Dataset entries
-- Opening Marker --

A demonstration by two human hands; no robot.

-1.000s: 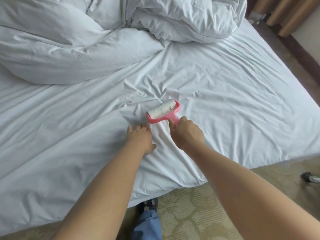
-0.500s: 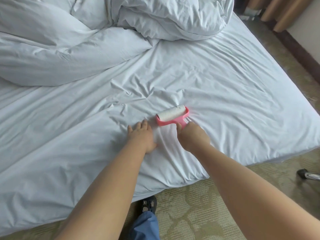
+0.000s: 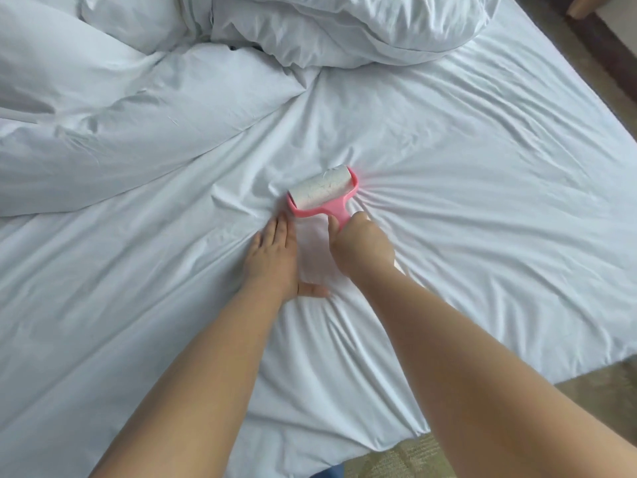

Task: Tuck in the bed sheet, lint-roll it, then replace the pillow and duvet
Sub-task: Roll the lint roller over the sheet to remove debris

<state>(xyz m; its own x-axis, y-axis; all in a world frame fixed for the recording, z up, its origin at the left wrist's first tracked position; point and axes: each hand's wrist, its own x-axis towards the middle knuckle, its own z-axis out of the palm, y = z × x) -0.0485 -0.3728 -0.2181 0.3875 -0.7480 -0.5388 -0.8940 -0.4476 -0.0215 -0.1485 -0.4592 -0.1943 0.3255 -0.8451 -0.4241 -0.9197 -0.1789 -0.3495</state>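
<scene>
Pink lint roller (image 3: 322, 193) is gripped by its handle in the right hand (image 3: 362, 248) and pressed on the bed sheet (image 3: 465, 208); left hand (image 3: 272, 260) is laid flat beside it, fingers straight.

The sheet (image 3: 448, 167) is plain white with a light blue-grey tone in its folds, and the duvet (image 3: 327, 29) heaped at the far side has the same plain white. The roller (image 3: 322, 194) has a pink frame and a white paper drum marked with thin grey lint lines. The carpet (image 3: 396, 460) at the bed's edge is beige-olive with a paler pattern.
</scene>
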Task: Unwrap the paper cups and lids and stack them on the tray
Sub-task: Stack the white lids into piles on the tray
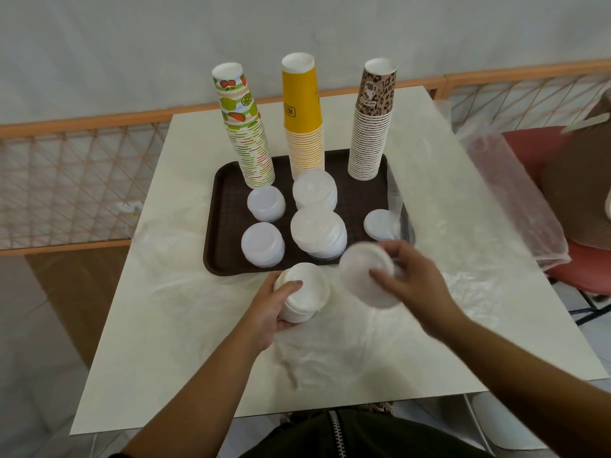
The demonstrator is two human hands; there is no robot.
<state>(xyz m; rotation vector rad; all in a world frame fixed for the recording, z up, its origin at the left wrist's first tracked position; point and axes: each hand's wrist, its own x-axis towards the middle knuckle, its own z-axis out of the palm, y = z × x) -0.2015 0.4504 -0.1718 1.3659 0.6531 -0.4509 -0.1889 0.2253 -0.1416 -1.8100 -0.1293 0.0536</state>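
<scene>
Motion blurs the lids (367,276) your right hand (413,282) pinches; your left hand (274,309) grips a lid stack (304,295) above the bench (165,325).

Three tall stacks of paper cups stand upside down along the far side of one dark brown tray (228,180): one fruit-print stack (246,127), one yellow stack (302,117) and one leopard-print stack (372,127). Five piles of white lids sit on the tray: two small piles at the left (266,203) (263,244), two larger piles in the middle (314,190) (319,231) and one small pile at the right (380,224). Two more lid piles are held above the desk (463,180), one in the left hand (264,312), one in the right hand (416,282), making seven lid piles. Cups within each stack are too many to count.
</scene>
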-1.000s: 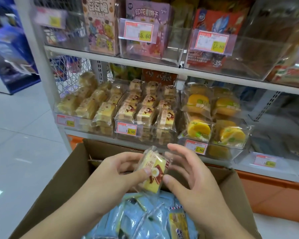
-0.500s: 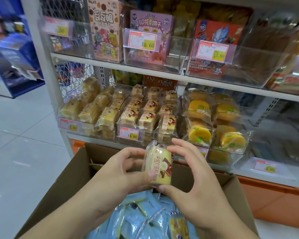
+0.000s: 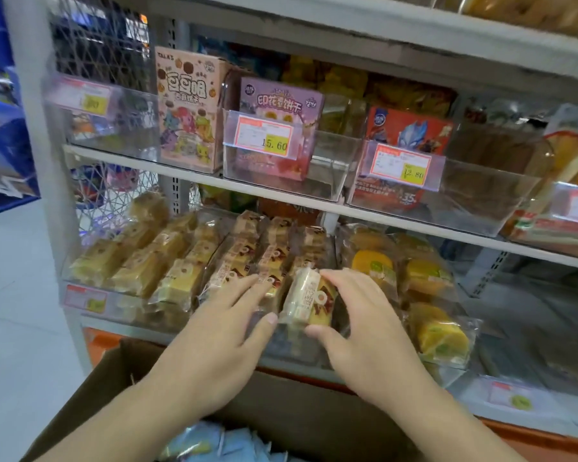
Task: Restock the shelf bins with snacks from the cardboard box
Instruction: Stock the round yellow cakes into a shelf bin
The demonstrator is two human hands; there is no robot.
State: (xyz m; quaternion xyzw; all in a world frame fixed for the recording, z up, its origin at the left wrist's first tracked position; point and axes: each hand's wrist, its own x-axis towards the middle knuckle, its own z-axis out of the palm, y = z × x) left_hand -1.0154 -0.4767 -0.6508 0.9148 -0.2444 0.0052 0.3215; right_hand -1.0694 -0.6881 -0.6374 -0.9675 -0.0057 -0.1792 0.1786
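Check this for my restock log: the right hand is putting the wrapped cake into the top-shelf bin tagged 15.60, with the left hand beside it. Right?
Not quite. The head view shows the right hand setting the wrapped cake into the middle bin on the lower shelf, among matching cakes, not the bin tagged 15.60. The left hand is beside it.

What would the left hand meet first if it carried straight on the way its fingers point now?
Probably the wrapped cakes already standing in the middle bin: the left hand lies flat with its fingers aimed up and back into that bin, beside the cake pack that the right hand pinches. Depth is hard to judge.
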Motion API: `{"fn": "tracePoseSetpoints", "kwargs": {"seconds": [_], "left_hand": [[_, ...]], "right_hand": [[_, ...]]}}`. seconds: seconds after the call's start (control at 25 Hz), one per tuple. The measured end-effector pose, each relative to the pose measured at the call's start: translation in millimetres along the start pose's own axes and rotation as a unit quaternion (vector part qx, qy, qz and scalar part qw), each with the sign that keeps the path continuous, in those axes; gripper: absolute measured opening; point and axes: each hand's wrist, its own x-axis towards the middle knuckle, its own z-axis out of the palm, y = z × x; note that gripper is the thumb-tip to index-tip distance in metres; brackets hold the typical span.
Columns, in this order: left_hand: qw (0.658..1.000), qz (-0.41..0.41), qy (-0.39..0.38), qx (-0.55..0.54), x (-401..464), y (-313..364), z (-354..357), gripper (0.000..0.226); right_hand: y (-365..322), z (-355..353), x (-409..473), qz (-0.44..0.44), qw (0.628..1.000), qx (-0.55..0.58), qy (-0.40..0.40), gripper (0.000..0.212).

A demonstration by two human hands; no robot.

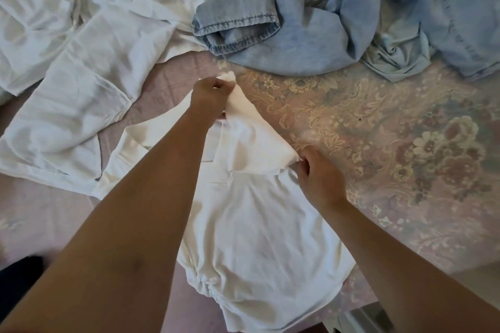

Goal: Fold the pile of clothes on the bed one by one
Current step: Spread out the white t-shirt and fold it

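**White shirt held by its sleeve on the bed**

While the left hand [209,94] reaches forward across the garment, its fingers are curled tight around the far end of a sleeve [251,138], pinching a bunched tip of cloth that pokes out above the knuckles. From the head view, the right hand [318,173] grips the near end of that same sleeve, where it meets the shoulder, with thumb and fingers closed on the fabric. Between the two hands the sleeve is lifted and stretched in a slanting line.

That sleeve belongs to a white shirt [257,238], which lies mostly flat on the bed [392,143], close to the person, its hem crumpled at the near edge. A floral pink and cream cover shows on the bed to the right of it.

Just left of the shirt, overlapping its far corner, sprawls a thin white garment [81,84]. Behind, at the far side, a pale blue denim piece [238,16] with a stitched hem rests on a heap of light blue clothes [392,13].
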Motion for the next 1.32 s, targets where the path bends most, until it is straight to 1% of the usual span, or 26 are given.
{"fn": "tracePoseSetpoints", "kwargs": {"seconds": [0.04,0.08,0.12,0.16,0.2,0.24,0.28,0.36,0.44,0.48,0.56,0.64,0.72,0.76,0.8,0.84,0.88,0.92,0.96,1.0,1.04,1.08,1.12,1.2,1.24,1.32], "left_hand": [[0.999,-0.022,-0.037,0.0,-3,-2,3,0.018],[0.997,-0.037,-0.058,0.021,-5,-4,6,0.027],[0.995,-0.039,-0.07,0.058,-7,-7,7,0.04],[0.99,-0.028,-0.077,0.111,-8,-8,7,0.05],[0.984,-0.004,-0.085,0.159,-7,-9,6,0.052],[0.978,0.024,-0.078,0.191,-5,-11,5,0.048],[0.976,0.049,-0.055,0.203,-3,-11,4,0.042],[0.965,0.088,-0.011,0.247,-4,-12,4,0.042],[0.952,0.118,0.017,0.282,-22,-23,12,0.05],[0.957,0.115,0.035,0.265,-36,-32,17,0.052],[0.967,0.095,0.043,0.232,-62,-53,23,0.054],[0.96,0.098,0.015,0.263,-80,-72,20,0.05],[0.961,0.081,0.012,0.265,-82,-79,11,0.048],[0.966,0.063,0.016,0.25,-81,-81,7,0.048],[0.968,0.047,0.02,0.246,-82,-83,4,0.05],[0.961,0.039,0.027,0.272,-87,-85,4,0.052],[0.938,0.06,0.049,0.337,-95,-88,5,0.054],[0.9,0.12,0.091,0.408,-105,-95,5,0.053],[0.859,0.201,0.127,0.454,-117,-108,5,0.051],[0.82,0.295,0.15,0.466,-131,-126,5,0.047],[0.79,0.386,0.151,0.452,-151,-147,6,0.043],[0.768,0.455,0.136,0.429,-176,-171,6,0.039],[0.76,0.496,0.105,0.405,-204,-196,4,0.036],[0.744,0.538,0.036,0.394,-249,-245,-5,0.037],[0.732,0.537,0.005,0.419,-264,-269,-12,0.046],[0.717,0.475,-0.09,0.503,-273,-303,-25,0.078]], "right_hand": [[-1,0,3,0.0,1.0,0.001,-0.014,0.015],[-4,-1,4,-0.027,1.0,0.006,-0.014,0.022],[-5,-1,5,-0.091,0.996,0.005,0.003,0.028],[-4,1,5,-0.16,0.987,-0.005,0.017,0.029],[-1,3,7,-0.213,0.977,-0.02,0.02,0.026],[2,4,9,-0.241,0.97,-0.036,0.014,0.022],[5,4,12,-0.246,0.968,-0.046,-0.003,0.021],[10,3,10,-0.215,0.975,-0.023,-0.053,0.027],[22,-5,-5,-0.126,0.986,0.057,-0.089,0.031],[30,-10,-16,-0.07,0.989,0.08,-0.102,0.03],[50,-21,-40,0.002,0.989,0.043,-0.144,0.024],[64,-30,-63,0.026,0.982,-0.003,-0.188,0.021],[70,-34,-79,0.051,0.972,-0.035,-0.227,0.015],[70,-36,-85,0.067,0.967,-0.057,-0.238,0.013],[71,-37,-89,0.086,0.964,-0.072,-0.24,0.017],[72,-38,-92,0.113,0.964,-0.066,-0.231,0.021],[73,-39,-94,0.142,0.965,-0.04,-0.218,0.022],[73,-40,-96,0.165,0.964,-0.015,-0.21,0.023],[71,-42,-98,0.178,0.961,-0.002,-0.211,0.024],[71,-43,-101,0.182,0.959,-0.002,-0.217,0.025],[72,-44,-103,0.186,0.958,-0.003,-0.22,0.028],[71,-45,-108,0.188,0.959,0.006,-0.211,0.031],[70,-47,-112,0.195,0.961,0.029,-0.194,0.032],[70,-48,-120,0.214,0.958,0.099,-0.161,0.031],[69,-48,-124,0.215,0.956,0.129,-0.153,0.029],[64,-50,-128,0.208,0.956,0.16,-0.135,0.023]]}}
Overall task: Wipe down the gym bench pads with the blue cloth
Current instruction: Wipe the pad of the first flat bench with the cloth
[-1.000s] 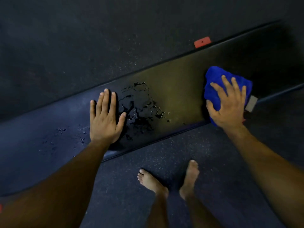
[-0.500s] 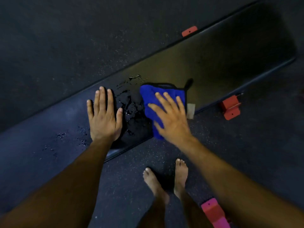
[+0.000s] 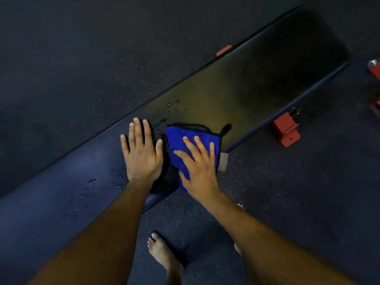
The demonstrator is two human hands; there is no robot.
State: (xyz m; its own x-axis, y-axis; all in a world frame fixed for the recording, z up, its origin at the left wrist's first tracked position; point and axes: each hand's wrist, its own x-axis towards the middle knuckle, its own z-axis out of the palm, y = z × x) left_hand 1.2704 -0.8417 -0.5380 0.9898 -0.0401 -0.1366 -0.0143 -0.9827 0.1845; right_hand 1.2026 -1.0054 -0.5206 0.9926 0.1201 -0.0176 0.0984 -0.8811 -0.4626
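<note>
A long black bench pad [image 3: 257,79] runs diagonally from lower left to upper right. The blue cloth [image 3: 181,140], folded and dark-edged, lies on the pad near its front edge, with a pale label hanging off the side. My right hand [image 3: 199,167] presses flat on the cloth, fingers straight and spread. My left hand [image 3: 141,155] rests flat on the pad just left of the cloth, fingers straight. Wet droplets [image 3: 172,105] shine on the pad beyond the cloth and further left near my left forearm.
Dark speckled rubber floor [image 3: 82,58] surrounds the bench. Red metal bench feet [image 3: 285,130] stick out at the right front, another red bracket [image 3: 224,50] at the far side, more red metal at the right edge [image 3: 375,68]. My bare foot [image 3: 164,256] stands below the pad.
My right hand has slid the blue cloth leftward along the pad, over the wet patch, until it sits next to my left hand. The left hand has stayed planted.
</note>
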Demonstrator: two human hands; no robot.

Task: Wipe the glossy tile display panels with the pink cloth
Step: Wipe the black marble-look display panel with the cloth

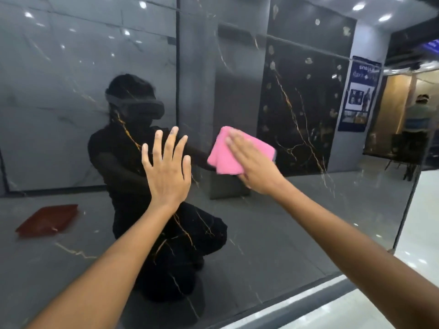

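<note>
Cloth (pixel 228 154), pink, folded and soft, lies pressed flat against the glossy dark tile panel (pixel 297 210) under the right hand (pixel 255 162), fingers straight. Light and limp, it probably needs a broad palm to keep it from bunching. Left hand (pixel 166 167), fingers spread, braces on the panel beside it.

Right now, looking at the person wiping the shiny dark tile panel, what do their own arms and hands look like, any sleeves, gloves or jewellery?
Both forearms are bare as far as the frame shows, with no sleeves in view. The left hand and the right hand wear no gloves, and no rings, watch or bracelets show on the fingers or wrists. In the reflection on the glossy dark gold-veined tile panel, the person wears dark clothing and a headset.
</note>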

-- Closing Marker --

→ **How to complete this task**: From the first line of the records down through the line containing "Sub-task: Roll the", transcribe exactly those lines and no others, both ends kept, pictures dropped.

→ **Your response**:
A demonstration by two human hands; no robot.

-1.000s: 
-0.500s: 
+0.000s: 

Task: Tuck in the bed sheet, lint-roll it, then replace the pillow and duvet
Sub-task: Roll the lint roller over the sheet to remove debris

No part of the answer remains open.